==== Exercise data

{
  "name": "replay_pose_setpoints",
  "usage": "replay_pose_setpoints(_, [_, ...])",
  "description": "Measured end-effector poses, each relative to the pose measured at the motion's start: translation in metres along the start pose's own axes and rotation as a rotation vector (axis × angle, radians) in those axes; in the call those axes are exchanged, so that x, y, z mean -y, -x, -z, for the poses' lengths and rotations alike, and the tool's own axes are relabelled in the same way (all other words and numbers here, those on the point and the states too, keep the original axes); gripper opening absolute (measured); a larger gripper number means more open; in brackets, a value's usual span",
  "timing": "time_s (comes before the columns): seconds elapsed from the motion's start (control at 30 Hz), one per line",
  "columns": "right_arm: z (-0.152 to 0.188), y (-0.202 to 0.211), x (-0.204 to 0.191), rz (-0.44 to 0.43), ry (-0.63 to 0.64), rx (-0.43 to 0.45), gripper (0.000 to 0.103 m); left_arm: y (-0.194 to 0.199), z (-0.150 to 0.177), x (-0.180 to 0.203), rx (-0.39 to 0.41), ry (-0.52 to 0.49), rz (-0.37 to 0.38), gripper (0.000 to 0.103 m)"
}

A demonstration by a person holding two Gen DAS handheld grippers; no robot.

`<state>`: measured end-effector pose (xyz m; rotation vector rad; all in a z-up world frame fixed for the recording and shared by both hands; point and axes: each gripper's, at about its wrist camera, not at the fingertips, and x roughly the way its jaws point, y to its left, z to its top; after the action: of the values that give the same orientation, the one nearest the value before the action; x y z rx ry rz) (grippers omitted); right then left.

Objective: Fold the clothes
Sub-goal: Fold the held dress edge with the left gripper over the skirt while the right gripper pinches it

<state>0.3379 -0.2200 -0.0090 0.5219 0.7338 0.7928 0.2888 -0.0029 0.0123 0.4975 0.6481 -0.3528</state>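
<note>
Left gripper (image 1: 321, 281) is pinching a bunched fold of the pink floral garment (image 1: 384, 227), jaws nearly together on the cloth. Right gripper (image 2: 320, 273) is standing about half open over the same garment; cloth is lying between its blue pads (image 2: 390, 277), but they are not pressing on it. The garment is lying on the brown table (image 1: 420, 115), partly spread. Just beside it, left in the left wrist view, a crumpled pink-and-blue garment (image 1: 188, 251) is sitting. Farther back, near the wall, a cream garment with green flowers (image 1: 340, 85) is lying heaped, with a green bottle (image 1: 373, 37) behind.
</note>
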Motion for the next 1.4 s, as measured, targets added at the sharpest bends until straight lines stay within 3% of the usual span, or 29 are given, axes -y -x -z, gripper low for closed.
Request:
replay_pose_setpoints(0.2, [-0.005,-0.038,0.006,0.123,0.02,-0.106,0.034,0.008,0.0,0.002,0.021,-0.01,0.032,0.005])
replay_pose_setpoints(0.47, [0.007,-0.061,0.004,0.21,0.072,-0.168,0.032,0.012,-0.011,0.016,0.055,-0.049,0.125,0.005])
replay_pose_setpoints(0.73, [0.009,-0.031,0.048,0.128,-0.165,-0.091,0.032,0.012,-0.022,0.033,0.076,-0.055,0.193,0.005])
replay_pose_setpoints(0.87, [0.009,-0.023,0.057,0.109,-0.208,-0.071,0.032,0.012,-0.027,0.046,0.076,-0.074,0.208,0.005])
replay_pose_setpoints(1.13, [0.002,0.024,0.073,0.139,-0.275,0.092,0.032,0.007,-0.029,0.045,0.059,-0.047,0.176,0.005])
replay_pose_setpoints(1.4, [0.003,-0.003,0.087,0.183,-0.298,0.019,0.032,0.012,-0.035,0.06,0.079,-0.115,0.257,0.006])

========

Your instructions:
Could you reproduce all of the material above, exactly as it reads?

Output of the task:
{
  "name": "replay_pose_setpoints",
  "usage": "replay_pose_setpoints(_, [_, ...])",
  "description": "Measured end-effector poses, each relative to the pose measured at the motion's start: translation in metres along the start pose's own axes and rotation as a rotation vector (axis × angle, radians) in those axes; in the call those axes are exchanged, so that x, y, z mean -y, -x, -z, for the poses' lengths and rotations alike, and the tool's own axes are relabelled in the same way (all other words and numbers here, those on the point and the states too, keep the original axes); gripper opening absolute (measured); a larger gripper number means more open; in brackets, a value's usual span",
  "timing": "time_s (comes before the columns): seconds elapsed from the motion's start (control at 30 Hz), one per line",
  "columns": "right_arm: z (-0.152 to 0.188), y (-0.202 to 0.211), x (-0.204 to 0.191), rz (-0.44 to 0.43), ry (-0.63 to 0.64), rx (-0.43 to 0.45), gripper (0.000 to 0.103 m); left_arm: y (-0.194 to 0.199), z (-0.150 to 0.177), x (-0.180 to 0.203), rx (-0.39 to 0.41), ry (-0.52 to 0.49), rz (-0.37 to 0.38), gripper (0.000 to 0.103 m)"
}

A demonstration by a person holding two Gen DAS handheld grippers; no robot.

`<state>`: measured end-effector pose (xyz m; rotation vector rad; all in a z-up world frame fixed for the recording and shared by both hands; point and axes: each gripper's, at about its wrist camera, not at the fingertips, and x roughly the way its jaws point, y to its left, z to its top; after the action: of the values that give the same orientation, the one nearest the value before the action; x y z rx ry rz) (grippers omitted); right then left.

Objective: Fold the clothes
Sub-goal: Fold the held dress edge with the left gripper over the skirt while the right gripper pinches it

<state>0.3379 -0.2200 -0.0090 0.5219 0.7338 0.7928 0.2888 -0.0029 0.0123 0.4975 0.6481 -0.3528</state>
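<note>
Left gripper (image 1: 321, 281) is pinching a bunched fold of the pink floral garment (image 1: 384, 227), jaws nearly together on the cloth. Right gripper (image 2: 320, 273) is standing about half open over the same garment; cloth is lying between its blue pads (image 2: 390, 277), but they are not pressing on it. The garment is lying on the brown table (image 1: 420, 115), partly spread. Just beside it, left in the left wrist view, a crumpled pink-and-blue garment (image 1: 188, 251) is sitting. Farther back, near the wall, a cream garment with green flowers (image 1: 340, 85) is lying heaped, with a green bottle (image 1: 373, 37) behind.
</note>
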Motion for the next 1.4 s, as measured, targets added at the sharpest bends until straight lines stay within 3% of the usual span, or 29 are given, axes -y -x -z, gripper low for closed.
Request:
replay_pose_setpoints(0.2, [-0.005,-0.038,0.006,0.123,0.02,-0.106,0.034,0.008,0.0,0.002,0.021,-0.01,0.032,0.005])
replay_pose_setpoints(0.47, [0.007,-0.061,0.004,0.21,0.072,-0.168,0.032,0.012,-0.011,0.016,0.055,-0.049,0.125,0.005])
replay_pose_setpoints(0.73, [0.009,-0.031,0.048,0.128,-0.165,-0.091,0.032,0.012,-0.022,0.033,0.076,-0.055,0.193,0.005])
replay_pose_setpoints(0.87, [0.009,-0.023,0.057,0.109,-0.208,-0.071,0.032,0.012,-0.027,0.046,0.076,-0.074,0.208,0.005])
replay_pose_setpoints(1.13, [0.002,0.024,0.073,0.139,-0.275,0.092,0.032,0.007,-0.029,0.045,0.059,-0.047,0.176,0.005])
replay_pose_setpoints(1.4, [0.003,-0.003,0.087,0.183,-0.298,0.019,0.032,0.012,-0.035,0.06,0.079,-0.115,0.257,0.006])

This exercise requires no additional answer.